* Work order: After locating the line that contains "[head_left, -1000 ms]" in the data below, set down exactly that line and each one after it through the line that contains "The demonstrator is", and nothing more.

[Stored dataset items]
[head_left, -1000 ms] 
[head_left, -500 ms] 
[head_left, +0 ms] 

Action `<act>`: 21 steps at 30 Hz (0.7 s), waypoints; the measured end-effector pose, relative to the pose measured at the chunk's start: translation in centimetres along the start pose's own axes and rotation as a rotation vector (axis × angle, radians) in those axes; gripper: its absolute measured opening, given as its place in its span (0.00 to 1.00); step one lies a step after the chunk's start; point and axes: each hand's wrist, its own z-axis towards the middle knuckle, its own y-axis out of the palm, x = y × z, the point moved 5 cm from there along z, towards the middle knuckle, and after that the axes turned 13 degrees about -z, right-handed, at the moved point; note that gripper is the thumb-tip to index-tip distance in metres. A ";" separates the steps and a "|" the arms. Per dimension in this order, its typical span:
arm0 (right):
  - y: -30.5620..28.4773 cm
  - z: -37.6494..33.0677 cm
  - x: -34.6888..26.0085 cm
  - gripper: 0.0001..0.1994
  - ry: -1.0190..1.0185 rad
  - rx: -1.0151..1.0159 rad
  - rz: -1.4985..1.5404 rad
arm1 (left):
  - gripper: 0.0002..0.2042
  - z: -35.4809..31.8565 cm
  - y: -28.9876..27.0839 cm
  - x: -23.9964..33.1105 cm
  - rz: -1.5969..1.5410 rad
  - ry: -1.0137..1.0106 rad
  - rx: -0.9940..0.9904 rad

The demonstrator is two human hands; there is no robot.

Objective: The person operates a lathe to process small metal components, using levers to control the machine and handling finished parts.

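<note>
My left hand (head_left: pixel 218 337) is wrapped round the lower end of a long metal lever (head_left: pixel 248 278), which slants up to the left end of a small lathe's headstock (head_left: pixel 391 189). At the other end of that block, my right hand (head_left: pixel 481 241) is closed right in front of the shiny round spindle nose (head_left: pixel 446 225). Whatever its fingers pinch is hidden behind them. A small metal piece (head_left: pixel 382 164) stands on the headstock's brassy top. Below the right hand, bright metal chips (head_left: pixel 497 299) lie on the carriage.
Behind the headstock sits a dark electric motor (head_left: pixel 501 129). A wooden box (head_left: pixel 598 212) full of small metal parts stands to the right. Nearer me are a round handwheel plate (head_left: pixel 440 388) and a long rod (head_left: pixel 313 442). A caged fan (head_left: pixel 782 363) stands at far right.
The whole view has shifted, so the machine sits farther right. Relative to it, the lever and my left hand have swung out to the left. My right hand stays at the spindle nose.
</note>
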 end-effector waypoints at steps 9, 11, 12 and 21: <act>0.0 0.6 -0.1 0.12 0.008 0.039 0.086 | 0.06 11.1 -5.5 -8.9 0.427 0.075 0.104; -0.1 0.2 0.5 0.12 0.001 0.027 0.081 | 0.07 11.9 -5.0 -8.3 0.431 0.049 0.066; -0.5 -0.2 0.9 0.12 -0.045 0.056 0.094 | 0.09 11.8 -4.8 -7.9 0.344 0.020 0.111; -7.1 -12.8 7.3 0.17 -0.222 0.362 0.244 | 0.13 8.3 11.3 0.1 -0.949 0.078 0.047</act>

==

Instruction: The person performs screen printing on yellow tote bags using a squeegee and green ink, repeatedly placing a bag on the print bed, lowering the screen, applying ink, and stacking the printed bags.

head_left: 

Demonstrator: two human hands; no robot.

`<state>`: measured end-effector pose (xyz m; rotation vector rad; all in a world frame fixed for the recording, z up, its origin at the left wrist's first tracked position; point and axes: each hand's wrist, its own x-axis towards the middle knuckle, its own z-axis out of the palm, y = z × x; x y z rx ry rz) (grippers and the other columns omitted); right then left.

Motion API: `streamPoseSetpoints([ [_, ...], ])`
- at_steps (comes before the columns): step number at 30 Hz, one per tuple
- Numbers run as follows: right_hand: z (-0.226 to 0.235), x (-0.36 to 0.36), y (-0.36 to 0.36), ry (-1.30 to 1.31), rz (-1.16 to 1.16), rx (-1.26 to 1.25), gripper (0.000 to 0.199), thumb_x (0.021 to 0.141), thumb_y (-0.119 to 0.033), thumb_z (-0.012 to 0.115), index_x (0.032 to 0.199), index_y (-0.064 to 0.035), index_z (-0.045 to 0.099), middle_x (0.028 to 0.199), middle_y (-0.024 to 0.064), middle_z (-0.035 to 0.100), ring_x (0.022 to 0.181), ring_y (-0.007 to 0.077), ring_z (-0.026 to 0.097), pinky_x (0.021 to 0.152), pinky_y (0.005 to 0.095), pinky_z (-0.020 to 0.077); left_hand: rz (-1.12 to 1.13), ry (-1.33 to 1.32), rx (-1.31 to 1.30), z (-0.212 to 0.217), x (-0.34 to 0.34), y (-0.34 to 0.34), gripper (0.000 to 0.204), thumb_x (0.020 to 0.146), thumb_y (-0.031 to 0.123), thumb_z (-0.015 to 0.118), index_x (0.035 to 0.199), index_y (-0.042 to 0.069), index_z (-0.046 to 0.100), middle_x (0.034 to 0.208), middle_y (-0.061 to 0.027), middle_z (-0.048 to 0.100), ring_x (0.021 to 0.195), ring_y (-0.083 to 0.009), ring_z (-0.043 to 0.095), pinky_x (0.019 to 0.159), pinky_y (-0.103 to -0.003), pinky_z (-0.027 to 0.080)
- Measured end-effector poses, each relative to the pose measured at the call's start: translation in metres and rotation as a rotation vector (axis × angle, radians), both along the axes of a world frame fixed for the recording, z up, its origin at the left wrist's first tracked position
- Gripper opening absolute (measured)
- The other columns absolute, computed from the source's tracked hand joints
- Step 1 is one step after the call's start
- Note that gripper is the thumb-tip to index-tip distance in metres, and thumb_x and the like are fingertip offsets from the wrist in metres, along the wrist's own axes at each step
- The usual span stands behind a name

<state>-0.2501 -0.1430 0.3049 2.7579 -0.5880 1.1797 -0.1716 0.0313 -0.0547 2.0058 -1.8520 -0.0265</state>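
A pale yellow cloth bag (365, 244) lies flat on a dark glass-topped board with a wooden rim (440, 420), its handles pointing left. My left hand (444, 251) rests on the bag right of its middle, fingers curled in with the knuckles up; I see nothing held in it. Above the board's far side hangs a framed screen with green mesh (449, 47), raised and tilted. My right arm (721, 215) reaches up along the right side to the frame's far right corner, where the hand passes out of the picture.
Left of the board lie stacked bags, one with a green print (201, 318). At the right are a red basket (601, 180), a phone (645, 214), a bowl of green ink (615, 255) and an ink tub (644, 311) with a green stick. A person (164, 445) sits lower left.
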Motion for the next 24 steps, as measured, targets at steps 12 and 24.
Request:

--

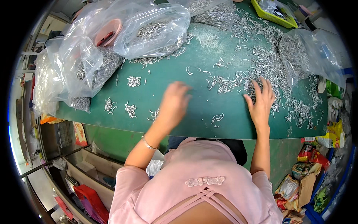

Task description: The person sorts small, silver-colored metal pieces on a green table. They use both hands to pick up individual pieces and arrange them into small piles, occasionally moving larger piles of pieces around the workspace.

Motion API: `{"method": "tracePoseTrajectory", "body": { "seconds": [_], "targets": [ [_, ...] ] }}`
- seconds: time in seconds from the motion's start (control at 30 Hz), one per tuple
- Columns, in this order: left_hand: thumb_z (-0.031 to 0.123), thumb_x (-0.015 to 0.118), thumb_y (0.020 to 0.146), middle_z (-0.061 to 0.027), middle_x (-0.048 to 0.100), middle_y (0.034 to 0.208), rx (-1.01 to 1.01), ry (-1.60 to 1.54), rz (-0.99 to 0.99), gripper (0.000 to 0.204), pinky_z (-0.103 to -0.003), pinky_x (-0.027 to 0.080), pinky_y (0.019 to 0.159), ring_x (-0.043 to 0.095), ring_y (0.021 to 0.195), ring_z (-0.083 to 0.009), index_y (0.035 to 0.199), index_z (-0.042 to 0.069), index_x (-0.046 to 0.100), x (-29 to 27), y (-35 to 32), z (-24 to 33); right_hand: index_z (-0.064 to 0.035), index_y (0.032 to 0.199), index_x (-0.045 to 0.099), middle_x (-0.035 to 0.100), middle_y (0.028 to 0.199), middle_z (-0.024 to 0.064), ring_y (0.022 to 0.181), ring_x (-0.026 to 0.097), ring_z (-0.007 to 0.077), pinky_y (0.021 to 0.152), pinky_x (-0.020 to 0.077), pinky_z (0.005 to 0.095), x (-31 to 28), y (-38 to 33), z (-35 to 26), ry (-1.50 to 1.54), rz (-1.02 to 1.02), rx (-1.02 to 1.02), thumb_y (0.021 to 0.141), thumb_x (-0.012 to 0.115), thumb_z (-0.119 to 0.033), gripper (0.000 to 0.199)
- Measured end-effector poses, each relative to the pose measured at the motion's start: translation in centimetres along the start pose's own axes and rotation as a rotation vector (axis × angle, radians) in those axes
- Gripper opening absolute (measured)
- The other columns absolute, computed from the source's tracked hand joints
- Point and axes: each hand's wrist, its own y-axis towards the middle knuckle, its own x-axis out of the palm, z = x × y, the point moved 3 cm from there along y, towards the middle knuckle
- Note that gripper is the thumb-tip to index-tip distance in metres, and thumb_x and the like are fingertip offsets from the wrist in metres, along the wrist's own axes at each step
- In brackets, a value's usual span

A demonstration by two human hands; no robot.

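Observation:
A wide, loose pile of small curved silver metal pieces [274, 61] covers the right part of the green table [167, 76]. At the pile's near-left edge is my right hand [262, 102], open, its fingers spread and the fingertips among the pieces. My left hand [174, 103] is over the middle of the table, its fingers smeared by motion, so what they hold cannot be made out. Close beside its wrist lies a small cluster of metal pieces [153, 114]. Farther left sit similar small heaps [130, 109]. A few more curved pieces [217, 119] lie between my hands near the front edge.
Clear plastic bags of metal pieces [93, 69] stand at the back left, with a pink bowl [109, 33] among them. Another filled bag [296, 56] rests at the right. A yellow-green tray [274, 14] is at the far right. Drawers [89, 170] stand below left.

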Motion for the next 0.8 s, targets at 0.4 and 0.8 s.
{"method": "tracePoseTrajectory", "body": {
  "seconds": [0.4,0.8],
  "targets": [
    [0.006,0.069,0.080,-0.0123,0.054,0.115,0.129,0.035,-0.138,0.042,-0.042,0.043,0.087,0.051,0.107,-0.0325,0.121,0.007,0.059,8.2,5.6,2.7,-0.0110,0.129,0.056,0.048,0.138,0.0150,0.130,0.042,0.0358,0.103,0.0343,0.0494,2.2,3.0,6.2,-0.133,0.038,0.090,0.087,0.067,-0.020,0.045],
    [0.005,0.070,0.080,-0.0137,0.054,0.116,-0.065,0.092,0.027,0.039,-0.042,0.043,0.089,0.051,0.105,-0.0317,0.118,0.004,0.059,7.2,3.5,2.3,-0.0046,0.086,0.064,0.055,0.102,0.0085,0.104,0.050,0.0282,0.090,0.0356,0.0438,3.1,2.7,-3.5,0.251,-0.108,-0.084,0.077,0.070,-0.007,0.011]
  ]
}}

* Response to the task:
[head_left, -1000 ms] 
[head_left, -500 ms] 
[head_left, +0 ms] 

Action `<act>`: 21 steps at 30 Hz (0.7 s), waypoints; the measured end-effector pose, relative to the pose measured at the chunk's start: translation in centimetres along the start pose's own axes and rotation as a rotation vector (axis × angle, radians) in those axes; gripper: its absolute measured opening, given as its place in its span (0.00 to 1.00); step one lies a step after the chunk's start; point and axes: each hand's wrist, its own z-axis towards the middle knuckle, its own y-axis out of the palm, x = y × z, the point moved 5 cm from there along z, towards the middle knuckle, and after that the axes turned 13 degrees about -z, right-handed, at the moved point; note that gripper is the thumb-tip to index-tip distance in metres. A ";" separates the steps and a "|" the arms. Per dimension in this order, its typical span:
arm0 (right):
  - y: -30.5620..28.4773 cm
  - z: -37.6494..33.0677 cm
  - x: -34.6888..26.0085 cm
  - gripper: 0.0001..0.1994
  - ry: -1.0190..1.0185 rad
  - rx: -1.0151..1.0159 rad
  - rz: -1.4985..1.5404 rad
arm1 (left):
  - gripper: 0.0002..0.2042
  - z: -35.4809..31.8565 cm
  - y: -28.9876..27.0839 cm
  - x: -23.9964..33.1105 cm
  - rz: -1.5969..1.5410 rad
  - ry: -1.0137..1.0106 rad
  - rx: -0.9940..0.9904 rad

The demonstrator is two human hands; there is no robot.

The exercise asks for nothing further.